Assigned task
Repeat the listing below in full, keeping each word as given.

Given material
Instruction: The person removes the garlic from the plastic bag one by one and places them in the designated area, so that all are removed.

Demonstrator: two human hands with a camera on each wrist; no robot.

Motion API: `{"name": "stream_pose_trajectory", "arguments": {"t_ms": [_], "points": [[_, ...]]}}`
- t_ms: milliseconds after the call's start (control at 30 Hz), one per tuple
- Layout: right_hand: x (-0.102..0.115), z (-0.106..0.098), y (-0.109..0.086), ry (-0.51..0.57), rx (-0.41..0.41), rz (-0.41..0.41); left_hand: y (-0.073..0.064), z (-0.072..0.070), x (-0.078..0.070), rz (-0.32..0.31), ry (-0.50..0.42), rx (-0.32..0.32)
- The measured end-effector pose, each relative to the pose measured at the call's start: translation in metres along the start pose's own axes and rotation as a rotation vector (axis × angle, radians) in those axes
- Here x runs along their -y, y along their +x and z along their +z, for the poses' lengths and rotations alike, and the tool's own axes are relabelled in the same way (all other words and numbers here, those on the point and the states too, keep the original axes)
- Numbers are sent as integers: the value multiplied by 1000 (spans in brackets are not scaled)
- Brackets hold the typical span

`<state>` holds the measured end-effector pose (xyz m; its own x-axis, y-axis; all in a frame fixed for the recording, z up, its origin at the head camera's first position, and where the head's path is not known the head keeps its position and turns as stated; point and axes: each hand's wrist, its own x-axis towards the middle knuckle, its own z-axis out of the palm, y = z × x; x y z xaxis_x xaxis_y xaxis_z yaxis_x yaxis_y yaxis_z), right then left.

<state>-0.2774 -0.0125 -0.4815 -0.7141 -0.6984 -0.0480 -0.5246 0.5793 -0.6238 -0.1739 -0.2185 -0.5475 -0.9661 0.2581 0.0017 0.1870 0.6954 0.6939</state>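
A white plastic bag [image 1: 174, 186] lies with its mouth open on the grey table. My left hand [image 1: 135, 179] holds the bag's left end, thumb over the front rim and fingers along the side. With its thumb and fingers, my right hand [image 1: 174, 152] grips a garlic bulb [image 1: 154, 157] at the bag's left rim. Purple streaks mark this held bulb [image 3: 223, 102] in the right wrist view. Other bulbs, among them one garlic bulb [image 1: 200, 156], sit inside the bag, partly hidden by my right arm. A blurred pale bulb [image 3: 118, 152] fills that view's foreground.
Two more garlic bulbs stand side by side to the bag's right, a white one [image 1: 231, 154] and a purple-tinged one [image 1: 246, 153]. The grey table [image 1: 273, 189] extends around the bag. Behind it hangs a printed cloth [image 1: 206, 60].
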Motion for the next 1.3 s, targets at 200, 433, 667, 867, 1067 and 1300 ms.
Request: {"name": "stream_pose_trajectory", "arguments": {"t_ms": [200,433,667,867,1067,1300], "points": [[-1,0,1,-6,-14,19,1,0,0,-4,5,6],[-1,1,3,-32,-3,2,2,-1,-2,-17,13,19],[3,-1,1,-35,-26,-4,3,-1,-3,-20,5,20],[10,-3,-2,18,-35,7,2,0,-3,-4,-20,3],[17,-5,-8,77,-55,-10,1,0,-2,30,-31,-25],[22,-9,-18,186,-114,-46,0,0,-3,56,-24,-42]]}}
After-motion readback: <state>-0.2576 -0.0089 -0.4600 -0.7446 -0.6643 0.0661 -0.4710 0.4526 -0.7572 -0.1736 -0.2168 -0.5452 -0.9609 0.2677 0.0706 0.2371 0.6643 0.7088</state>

The completed task
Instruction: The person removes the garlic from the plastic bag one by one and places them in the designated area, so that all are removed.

Demonstrator: two human hands with a camera on each wrist; no robot.

Motion API: `{"name": "stream_pose_trajectory", "arguments": {"t_ms": [_], "points": [[_, ...]]}}`
- t_ms: milliseconds after the call's start (control at 30 Hz), one per tuple
- Layout: right_hand: x (-0.102..0.115), z (-0.106..0.098), y (-0.109..0.086), ry (-0.51..0.57), rx (-0.41..0.41), rz (-0.41..0.41); left_hand: y (-0.073..0.064), z (-0.072..0.070), x (-0.078..0.070), rz (-0.32..0.31), ry (-0.50..0.42), rx (-0.32..0.32)
- The measured end-effector pose, each relative to the pose measured at the call's start: translation in metres along the start pose's own axes and rotation as a rotation vector (axis × angle, radians) in those axes
- Here x runs along their -y, y along their +x and z along their +z, for the poses' lengths and rotations alike, and the tool's own axes are relabelled in the same way (all other words and numbers here, those on the point and the states too, keep the original axes)
- Numbers are sent as integers: the value multiplied by 1000 (spans in brackets are not scaled)
- Brackets hold the typical span

`<state>` holds the measured end-effector pose (xyz m; its own x-axis, y-axis; all in a frame fixed for the recording, z up, its origin at the head camera's first position, and where the head's path is not known the head keeps its position and turns as stated; point and axes: each hand's wrist, its own x-axis towards the middle knuckle, its own z-axis out of the palm, y = z × x; x y z xaxis_x xaxis_y xaxis_z yaxis_x yaxis_y yaxis_z), right then left.

<state>-0.2774 -0.0125 -0.4815 -0.7141 -0.6984 -0.0480 -0.5246 0.5793 -0.6238 -0.1739 -0.2185 -0.5475 -0.9661 0.2581 0.0017 0.1870 0.6954 0.6939</state>
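A white plastic bag [image 1: 174, 186] lies with its mouth open on the grey table. My left hand [image 1: 135, 179] holds the bag's left end, thumb over the front rim and fingers along the side. With its thumb and fingers, my right hand [image 1: 174, 152] grips a garlic bulb [image 1: 154, 157] at the bag's left rim. Purple streaks mark this held bulb [image 3: 223, 102] in the right wrist view. Other bulbs, among them one garlic bulb [image 1: 200, 156], sit inside the bag, partly hidden by my right arm. A blurred pale bulb [image 3: 118, 152] fills that view's foreground.
Two more garlic bulbs stand side by side to the bag's right, a white one [image 1: 231, 154] and a purple-tinged one [image 1: 246, 153]. The grey table [image 1: 273, 189] extends around the bag. Behind it hangs a printed cloth [image 1: 206, 60].
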Motion for the next 1.3 s, targets at 200, 433, 667, 867, 1067 and 1300 ms.
Request: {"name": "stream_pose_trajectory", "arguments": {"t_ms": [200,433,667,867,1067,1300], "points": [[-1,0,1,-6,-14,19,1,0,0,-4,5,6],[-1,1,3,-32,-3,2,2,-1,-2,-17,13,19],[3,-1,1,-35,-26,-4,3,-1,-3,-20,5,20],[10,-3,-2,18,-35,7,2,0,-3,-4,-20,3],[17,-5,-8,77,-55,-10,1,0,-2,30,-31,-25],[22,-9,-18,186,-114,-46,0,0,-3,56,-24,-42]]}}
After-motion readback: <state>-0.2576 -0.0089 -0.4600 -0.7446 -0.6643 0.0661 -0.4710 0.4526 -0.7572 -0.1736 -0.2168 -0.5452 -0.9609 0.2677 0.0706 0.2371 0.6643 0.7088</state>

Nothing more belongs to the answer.